## Exercise aim
Without leaving anything out, print every line of the data.

## Exercise data
◆ ◆ ◆
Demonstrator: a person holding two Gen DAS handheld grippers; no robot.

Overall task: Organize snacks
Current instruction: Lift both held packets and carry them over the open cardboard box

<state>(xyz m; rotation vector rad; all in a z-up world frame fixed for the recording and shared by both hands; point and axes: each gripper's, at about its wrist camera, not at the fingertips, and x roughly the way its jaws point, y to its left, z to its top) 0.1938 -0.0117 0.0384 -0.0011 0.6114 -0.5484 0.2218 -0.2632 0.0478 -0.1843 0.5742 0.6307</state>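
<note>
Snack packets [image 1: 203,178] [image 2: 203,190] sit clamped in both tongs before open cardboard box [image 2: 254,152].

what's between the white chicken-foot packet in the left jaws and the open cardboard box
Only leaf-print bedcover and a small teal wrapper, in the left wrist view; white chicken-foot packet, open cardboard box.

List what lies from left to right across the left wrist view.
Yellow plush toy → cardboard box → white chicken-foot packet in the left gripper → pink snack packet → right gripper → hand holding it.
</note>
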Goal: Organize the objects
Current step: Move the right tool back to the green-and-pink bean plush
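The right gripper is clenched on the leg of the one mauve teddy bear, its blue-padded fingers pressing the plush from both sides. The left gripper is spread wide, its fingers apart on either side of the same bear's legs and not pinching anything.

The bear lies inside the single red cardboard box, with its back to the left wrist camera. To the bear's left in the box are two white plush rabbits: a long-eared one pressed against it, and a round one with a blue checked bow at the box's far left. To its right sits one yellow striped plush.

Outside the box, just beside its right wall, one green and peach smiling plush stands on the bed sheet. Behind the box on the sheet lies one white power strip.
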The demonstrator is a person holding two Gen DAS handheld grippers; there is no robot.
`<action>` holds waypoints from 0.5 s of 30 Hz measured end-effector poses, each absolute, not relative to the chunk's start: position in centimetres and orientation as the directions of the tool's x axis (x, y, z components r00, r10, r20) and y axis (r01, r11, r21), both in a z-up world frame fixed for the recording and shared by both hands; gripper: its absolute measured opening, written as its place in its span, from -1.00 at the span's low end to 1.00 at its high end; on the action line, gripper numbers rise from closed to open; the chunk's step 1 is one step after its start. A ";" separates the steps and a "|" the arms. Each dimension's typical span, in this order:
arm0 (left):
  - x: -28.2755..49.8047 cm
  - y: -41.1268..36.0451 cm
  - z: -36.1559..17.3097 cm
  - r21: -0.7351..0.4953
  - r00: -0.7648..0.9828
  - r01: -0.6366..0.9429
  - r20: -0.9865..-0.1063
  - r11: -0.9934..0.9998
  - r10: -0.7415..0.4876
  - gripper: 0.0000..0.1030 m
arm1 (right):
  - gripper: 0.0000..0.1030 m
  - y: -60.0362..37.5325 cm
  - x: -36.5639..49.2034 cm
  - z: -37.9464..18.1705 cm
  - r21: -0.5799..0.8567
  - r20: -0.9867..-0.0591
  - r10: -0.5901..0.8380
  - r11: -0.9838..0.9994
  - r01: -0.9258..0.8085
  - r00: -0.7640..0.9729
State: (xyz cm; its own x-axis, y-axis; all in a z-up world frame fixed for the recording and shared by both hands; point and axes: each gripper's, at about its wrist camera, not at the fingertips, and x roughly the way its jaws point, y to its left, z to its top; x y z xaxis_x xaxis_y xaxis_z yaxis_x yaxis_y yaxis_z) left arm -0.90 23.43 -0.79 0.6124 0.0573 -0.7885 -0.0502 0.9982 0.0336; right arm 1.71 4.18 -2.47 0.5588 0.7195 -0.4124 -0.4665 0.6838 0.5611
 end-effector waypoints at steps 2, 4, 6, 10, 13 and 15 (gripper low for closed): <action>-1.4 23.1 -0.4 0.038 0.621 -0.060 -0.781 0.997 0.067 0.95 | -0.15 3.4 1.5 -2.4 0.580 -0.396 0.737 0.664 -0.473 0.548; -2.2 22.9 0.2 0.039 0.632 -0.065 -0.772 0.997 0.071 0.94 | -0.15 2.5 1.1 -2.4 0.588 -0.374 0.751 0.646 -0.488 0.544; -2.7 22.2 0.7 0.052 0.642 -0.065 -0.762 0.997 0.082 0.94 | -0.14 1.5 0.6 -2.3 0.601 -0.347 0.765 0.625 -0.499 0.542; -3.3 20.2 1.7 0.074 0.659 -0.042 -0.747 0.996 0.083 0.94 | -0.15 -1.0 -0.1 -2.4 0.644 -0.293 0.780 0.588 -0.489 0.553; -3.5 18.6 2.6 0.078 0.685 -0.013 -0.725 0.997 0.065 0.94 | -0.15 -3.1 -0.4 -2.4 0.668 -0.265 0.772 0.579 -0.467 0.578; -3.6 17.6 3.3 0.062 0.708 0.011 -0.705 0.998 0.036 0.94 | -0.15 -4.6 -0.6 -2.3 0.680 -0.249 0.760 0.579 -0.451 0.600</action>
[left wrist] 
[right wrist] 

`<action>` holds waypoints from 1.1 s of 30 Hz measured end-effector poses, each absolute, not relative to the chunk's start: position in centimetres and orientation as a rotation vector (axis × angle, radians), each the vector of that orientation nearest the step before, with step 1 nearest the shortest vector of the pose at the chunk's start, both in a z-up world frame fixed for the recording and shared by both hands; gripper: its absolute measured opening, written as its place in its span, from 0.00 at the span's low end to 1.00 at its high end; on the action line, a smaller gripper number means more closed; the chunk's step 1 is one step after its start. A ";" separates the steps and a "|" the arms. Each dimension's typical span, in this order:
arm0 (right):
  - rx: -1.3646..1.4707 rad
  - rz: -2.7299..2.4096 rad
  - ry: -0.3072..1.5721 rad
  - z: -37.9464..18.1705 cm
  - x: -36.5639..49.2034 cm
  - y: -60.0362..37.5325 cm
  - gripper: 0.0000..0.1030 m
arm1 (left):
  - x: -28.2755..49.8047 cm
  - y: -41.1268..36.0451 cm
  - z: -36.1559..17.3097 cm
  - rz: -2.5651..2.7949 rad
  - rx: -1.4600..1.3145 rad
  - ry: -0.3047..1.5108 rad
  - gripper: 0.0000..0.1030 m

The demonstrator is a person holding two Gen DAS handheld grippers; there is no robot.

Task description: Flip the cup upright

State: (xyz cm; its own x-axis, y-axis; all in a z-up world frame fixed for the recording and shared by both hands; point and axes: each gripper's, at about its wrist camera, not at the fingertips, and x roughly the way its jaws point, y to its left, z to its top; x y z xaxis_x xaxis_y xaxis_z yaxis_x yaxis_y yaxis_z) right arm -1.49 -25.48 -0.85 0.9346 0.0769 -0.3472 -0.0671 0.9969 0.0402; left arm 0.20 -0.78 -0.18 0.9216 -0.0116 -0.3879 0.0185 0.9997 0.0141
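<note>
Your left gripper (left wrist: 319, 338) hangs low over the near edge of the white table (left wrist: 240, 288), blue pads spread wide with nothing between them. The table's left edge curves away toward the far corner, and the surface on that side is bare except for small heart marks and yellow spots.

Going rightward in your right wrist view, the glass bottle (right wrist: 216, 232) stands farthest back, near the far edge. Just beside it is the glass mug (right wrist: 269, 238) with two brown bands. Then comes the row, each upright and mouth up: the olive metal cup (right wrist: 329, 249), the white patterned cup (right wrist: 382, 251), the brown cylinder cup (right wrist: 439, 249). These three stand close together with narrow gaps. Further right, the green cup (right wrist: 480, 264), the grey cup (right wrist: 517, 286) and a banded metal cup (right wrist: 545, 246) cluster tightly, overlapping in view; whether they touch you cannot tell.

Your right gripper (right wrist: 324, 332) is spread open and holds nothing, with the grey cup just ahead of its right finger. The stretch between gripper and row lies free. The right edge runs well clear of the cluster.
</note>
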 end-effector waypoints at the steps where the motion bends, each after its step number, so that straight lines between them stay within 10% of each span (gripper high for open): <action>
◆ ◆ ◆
## Answer section
Demonstrator: a person holding two Gen DAS handheld grippers; no robot.

Overall task: Organize snacks
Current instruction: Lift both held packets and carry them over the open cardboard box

<state>(xyz m; rotation vector rad; all in a z-up world frame fixed for the recording and shared by both hands; point and axes: each gripper's, at about its wrist camera, not at the fingertips, and x roughly the way its jaws point, y to its left, z to its top) 0.1938 -0.0117 0.0384 -0.0011 0.6114 -0.5484 0.2218 -0.2632 0.0478 -0.1843 0.5742 0.6307</state>
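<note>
Snack packets [image 1: 203,178] [image 2: 203,190] sit clamped in both tongs before open cardboard box [image 2: 254,152].

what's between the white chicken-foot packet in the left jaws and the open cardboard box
Only leaf-print bedcover and a small teal wrapper, in the left wrist view; white chicken-foot packet, open cardboard box.

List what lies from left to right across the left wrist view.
Yellow plush toy → cardboard box → white chicken-foot packet in the left gripper → pink snack packet → right gripper → hand holding it.
</note>
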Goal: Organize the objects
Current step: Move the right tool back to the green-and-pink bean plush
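The right gripper is clenched on the leg of the one mauve teddy bear, its blue-padded fingers pressing the plush from both sides. The left gripper is spread wide, its fingers apart on either side of the same bear's legs and not pinching anything.

The bear lies inside the single red cardboard box, with its back to the left wrist camera. To the bear's left in the box are two white plush rabbits: a long-eared one pressed against it, and a round one with a blue checked bow at the box's far left. To its right sits one yellow striped plush.

Outside the box, just beside its right wall, one green and peach smiling plush stands on the bed sheet. Behind the box on the sheet lies one white power strip.
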The demonstrator is a person holding two Gen DAS handheld grippers; there is no robot.
`<action>` holds waypoints from 0.5 s of 30 Hz measured end-effector poses, each absolute, not relative to the chunk's start: position in centimetres and orientation as the directions of the tool's x axis (x, y, z components r00, r10, r20) and y axis (r01, r11, r21), both in a z-up world frame fixed for the recording and shared by both hands; gripper: its absolute measured opening, written as its place in its span, from -1.00 at the span's low end to 1.00 at its high end; on the action line, gripper numbers rise from closed to open; the chunk's step 1 is one step after its start. A ";" separates the steps and a "|" the arms. Each dimension's typical span, in this order:
arm0 (left):
  - x: -28.2755..49.8047 cm
  - y: -41.1268..36.0451 cm
  - z: -36.1559..17.3097 cm
  - r21: -0.7351..0.4953
  - r00: -0.7648..0.9828
  - r01: -0.6366..0.9429
  - r20: -0.9865..-0.1063
  - r11: -0.9934..0.9998
  - r10: -0.7415..0.4876
  - gripper: 0.0000..0.1030 m
arm1 (right):
  - gripper: 0.0000..0.1030 m
  - y: -60.0362..37.5325 cm
  - x: -36.5639..49.2034 cm
  - z: -37.9464..18.1705 cm
  - r21: -0.5799..0.8567
  - r20: -0.9867..-0.0591
  - r10: -0.5901..0.8380
  - r11: -0.9838..0.9994
  - r01: -0.9258..0.8085
  - r00: -0.7640..0.9729
State: (xyz cm; its own x-axis, y-axis; all in a z-up world frame fixed for the recording and shared by both hands; point and axes: each gripper's, at about its wrist camera, not at the fingertips, and x roughly the way its jaws point, y to its left, z to its top; x y z xaxis_x xaxis_y xaxis_z yaxis_x yaxis_y yaxis_z) left arm -0.90 23.43 -0.79 0.6124 0.0573 -0.7885 -0.0502 0.9982 0.0336; right arm 1.71 4.18 -2.47 0.5588 0.7195 -0.4124 -0.4665 0.6838 0.5611
 end-effector waypoints at steps 2, 4, 6, 10, 13 and 15 (gripper low for closed): <action>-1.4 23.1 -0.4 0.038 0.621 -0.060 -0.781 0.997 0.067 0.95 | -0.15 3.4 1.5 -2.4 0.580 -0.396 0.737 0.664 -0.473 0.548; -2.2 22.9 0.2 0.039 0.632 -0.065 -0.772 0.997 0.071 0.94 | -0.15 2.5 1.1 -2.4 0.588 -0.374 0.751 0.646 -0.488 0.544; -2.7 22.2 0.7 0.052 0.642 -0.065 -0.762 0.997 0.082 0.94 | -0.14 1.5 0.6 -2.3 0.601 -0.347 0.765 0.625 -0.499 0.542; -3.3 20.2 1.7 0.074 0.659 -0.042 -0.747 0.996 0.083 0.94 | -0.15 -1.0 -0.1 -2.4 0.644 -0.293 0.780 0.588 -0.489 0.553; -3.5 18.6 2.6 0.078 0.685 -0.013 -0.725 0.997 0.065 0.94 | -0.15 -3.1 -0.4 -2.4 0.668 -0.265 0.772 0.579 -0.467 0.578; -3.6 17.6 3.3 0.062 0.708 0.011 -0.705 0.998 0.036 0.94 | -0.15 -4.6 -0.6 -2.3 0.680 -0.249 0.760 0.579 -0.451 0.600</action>
[left wrist] 
[right wrist] 

`<action>` holds waypoints from 1.1 s of 30 Hz measured end-effector poses, each absolute, not relative to the chunk's start: position in centimetres and orientation as a rotation vector (axis × angle, radians), each the vector of that orientation nearest the step before, with step 1 nearest the shortest vector of the pose at the chunk's start, both in a z-up world frame fixed for the recording and shared by both hands; gripper: its absolute measured opening, written as its place in its span, from 0.00 at the span's low end to 1.00 at its high end; on the action line, a smaller gripper number means more closed; the chunk's step 1 is one step after its start. A ";" separates the steps and a "|" the arms. Each dimension's typical span, in this order:
arm0 (right):
  - rx: -1.3646..1.4707 rad
  - rz: -2.7299..2.4096 rad
  - ry: -0.3072..1.5721 rad
  - z: -37.9464..18.1705 cm
  - x: -36.5639..49.2034 cm
  - y: -60.0362..37.5325 cm
  - gripper: 0.0000..0.1030 m
arm1 (left):
  - x: -28.2755..49.8047 cm
  - y: -41.1268..36.0451 cm
  - z: -36.1559..17.3097 cm
  - rz: -2.5651..2.7949 rad
  - rx: -1.4600..1.3145 rad
  - ry: -0.3047..1.5108 rad
  - gripper: 0.0000..0.1030 m

The demonstrator is a person holding two Gen DAS handheld grippers; there is no robot.

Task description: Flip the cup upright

State: (xyz cm; its own x-axis, y-axis; all in a z-up world frame fixed for the recording and shared by both hands; point and axes: each gripper's, at about its wrist camera, not at the fingertips, and x roughly the way its jaws point, y to its left, z to its top; x y z xaxis_x xaxis_y xaxis_z yaxis_x yaxis_y yaxis_z) right arm -1.49 -25.48 -0.85 0.9346 0.0769 -0.3472 -0.0671 0.9969 0.0402; left arm 0.20 -0.78 -0.18 0.9216 -0.0116 -0.3879 0.0185 0.9997 0.0141
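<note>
Your left gripper (left wrist: 319, 338) hangs low over the near edge of the white table (left wrist: 240, 288), blue pads spread wide with nothing between them. The table's left edge curves away toward the far corner, and the surface on that side is bare except for small heart marks and yellow spots.

Going rightward in your right wrist view, the glass bottle (right wrist: 216, 232) stands farthest back, near the far edge. Just beside it is the glass mug (right wrist: 269, 238) with two brown bands. Then comes the row, each upright and mouth up: the olive metal cup (right wrist: 329, 249), the white patterned cup (right wrist: 382, 251), the brown cylinder cup (right wrist: 439, 249). These three stand close together with narrow gaps. Further right, the green cup (right wrist: 480, 264), the grey cup (right wrist: 517, 286) and a banded metal cup (right wrist: 545, 246) cluster tightly, overlapping in view; whether they touch you cannot tell.

Your right gripper (right wrist: 324, 332) is spread open and holds nothing, with the grey cup just ahead of its right finger. The stretch between gripper and row lies free. The right edge runs well clear of the cluster.
</note>
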 end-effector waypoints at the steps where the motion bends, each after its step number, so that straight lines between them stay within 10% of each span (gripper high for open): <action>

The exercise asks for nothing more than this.